» **Assigned task**
Filter the data for lines with the word "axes", then copy every line so identified.

» **Data shown**
=-=-=-=-=

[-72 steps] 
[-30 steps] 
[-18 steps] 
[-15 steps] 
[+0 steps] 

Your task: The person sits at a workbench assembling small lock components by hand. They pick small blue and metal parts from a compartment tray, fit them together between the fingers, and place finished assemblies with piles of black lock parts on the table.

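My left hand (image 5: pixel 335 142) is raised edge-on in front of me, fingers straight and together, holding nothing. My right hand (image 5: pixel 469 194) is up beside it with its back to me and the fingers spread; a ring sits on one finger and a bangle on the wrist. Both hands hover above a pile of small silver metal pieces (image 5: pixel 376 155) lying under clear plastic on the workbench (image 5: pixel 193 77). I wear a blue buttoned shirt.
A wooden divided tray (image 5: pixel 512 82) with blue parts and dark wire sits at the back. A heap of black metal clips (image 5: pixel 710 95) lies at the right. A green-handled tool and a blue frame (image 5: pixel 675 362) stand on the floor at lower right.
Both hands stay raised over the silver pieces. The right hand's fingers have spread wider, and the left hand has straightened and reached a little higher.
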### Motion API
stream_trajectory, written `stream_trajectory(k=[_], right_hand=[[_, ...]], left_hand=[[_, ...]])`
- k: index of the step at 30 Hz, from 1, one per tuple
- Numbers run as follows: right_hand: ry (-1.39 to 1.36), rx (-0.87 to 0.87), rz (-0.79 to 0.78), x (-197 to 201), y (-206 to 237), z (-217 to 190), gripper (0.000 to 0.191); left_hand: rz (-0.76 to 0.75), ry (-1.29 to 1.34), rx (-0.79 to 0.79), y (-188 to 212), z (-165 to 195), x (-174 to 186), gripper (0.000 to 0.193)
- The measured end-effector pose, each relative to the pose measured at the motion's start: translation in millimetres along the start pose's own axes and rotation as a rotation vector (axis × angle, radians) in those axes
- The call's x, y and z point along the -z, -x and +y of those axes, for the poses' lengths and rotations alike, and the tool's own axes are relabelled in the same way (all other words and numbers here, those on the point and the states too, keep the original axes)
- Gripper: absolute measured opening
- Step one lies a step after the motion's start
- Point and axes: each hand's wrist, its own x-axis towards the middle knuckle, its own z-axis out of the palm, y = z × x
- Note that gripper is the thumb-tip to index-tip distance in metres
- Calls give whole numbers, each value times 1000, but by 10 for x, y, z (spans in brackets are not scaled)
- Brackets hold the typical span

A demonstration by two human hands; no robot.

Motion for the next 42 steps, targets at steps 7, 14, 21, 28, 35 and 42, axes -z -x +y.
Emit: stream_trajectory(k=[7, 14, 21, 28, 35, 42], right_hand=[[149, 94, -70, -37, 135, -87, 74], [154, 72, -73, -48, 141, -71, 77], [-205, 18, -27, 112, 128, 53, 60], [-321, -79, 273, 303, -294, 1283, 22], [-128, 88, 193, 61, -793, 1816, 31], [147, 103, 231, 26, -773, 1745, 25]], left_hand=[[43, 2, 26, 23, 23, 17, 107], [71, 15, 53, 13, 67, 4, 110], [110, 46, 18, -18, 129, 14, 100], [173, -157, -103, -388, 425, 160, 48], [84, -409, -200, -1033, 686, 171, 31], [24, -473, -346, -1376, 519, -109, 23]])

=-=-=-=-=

» **Exercise response**
- The measured end-effector pose, each relative to the pose measured at the motion's start: translation in millimetres along the start pose's own axes and rotation as a rotation vector (axis × angle, radians) in those axes
- The call's x, y and z point along the -z, -x and +y of those axes, for the poses' lengths and rotations alike, and the tool's own axes are relabelled in the same way (all other words and numbers here, those on the point and the states too, keep the original axes)
- Point and axes: each hand's wrist, its own x-axis towards the middle knuckle, its own z-axis out of the palm, y = z × x
Motion for the next 42 steps, targets at steps 7, 14, 21, 28, 35 and 42, axes -z -x +y.

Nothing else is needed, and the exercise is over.